In recent years, the government has touted business process outsourcing (BPO) to be the main generator of millions of jobs for the Filipinos. The reliance on BPOs and call centers is in essence a labor export policy, where the value-added in after-sales service add to the super-profits of the foreign manufacturers and capitalists. There was a momentary growth spurt in the sector, creating jobs for old and young population alike though dead-end and in rough and unsustainable working conditions. But this growth started to slow down drastically five years ago when global interest rates picked up again and foreign investors moved elsewhere. BPO workers have been put on rotation, work-from-home arrangements, voluntary retirement, or have been retrenched, bursting the bubble of economic growth even before the pandemic struck.
The Duterte administration is obsessed with a grandiose infrastructure program, which it also claims to be the new generator as well as multiplier of millions of jobs. But the program continues to rely on foreign investors to bring in not only the finance capital but also the construction materials and technology, as the country does not have its own steel and other metals manufacturing.
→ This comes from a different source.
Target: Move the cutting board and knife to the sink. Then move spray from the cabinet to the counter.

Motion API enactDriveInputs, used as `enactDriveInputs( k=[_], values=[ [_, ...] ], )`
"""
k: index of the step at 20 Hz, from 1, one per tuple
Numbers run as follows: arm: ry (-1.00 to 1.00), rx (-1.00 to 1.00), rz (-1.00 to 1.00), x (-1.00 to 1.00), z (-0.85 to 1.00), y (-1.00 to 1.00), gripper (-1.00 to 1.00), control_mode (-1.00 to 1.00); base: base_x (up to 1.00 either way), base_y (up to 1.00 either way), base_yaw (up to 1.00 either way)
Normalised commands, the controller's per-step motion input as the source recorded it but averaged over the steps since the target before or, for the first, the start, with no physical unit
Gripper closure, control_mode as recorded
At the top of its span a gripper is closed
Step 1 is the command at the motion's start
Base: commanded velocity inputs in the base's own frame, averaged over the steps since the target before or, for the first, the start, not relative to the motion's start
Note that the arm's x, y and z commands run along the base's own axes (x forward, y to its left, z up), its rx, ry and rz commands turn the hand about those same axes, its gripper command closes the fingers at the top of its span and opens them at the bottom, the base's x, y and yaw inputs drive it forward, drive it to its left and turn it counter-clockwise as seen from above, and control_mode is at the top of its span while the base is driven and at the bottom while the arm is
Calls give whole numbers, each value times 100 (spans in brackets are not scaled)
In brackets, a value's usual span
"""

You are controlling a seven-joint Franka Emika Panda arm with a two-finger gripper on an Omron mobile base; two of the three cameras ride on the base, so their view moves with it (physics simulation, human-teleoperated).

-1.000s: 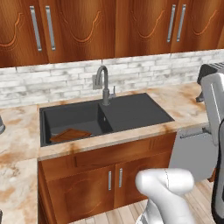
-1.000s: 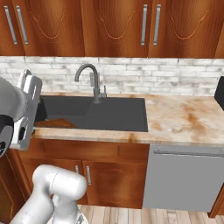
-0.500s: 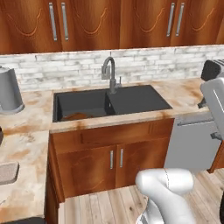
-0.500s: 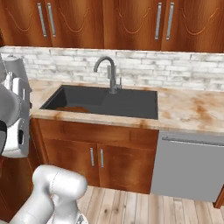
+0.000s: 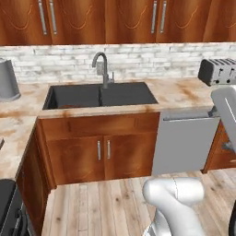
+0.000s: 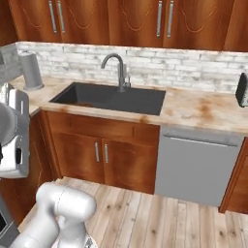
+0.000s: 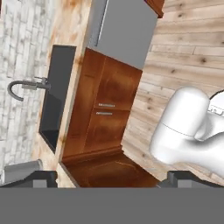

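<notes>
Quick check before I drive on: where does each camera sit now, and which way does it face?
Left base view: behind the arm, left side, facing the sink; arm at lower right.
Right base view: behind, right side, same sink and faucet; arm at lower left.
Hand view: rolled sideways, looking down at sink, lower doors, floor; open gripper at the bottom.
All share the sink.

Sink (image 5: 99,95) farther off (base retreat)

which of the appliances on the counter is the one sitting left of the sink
The grey cylindrical kettle stands on the counter left of the sink; the dark slotted toaster sits far right.
</notes>
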Motion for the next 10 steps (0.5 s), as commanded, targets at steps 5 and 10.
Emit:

It caters to the needs of foreign investors as well, even if the projects are unnecessary for real economic development or irrelevant even as the country staggers to cope with the pandemic. The bottom line – the promised jobs still fail to materialize. Yet, the infrastructure ambition undoubtedly enriches not only the foreign construction corporations but also the domestic oligarchs whose sources of wealth have been real estate development and land speculation, among others. These are all in the backdrop of urban blight.
At this point, we can easily propose asset redistribution especially land reform, which the Philippines never had in the real sense, and the building of national industries, which the Philippines never did in any sense. Are these doable? Dr. Ajl explicitly qualifies that his book is not a set of political programs. But we have to admit that only by wrapping these proposals in our political programs can they be achieved.
At any rate, let me end by saying that in our people economics roundtable discussions, different sectors have presented concrete production systems that are already being implemented by their organizations. These are in the areas of rural development; transport and various industries; energy and water; and environmental protection. The practices of agroecology; organic farming, food processing and kitchens; collective land cultivation; just price from direct farmers’ marketing; multi-purpose hydro systems; renewable energy community systems; eco-friendly housing structures; traditional medicine by community doctors; establishment of Lumad and other indigenous people’s schools; workers’ cooperatives; coastal and forest community-based management systems, among others are well-documented. We have people’s scientists, agriculturists, environmental scientists, technologists, farmers and workers, and the broad sectors who rally a genuinely sustainable development.
These are being done already. But the enormity of our problem will require comprehensive, multi-sectoral, political and organized action. As early as we get that social cohesion, we begin demanding reparations for historical climate and ecological debt and social justice.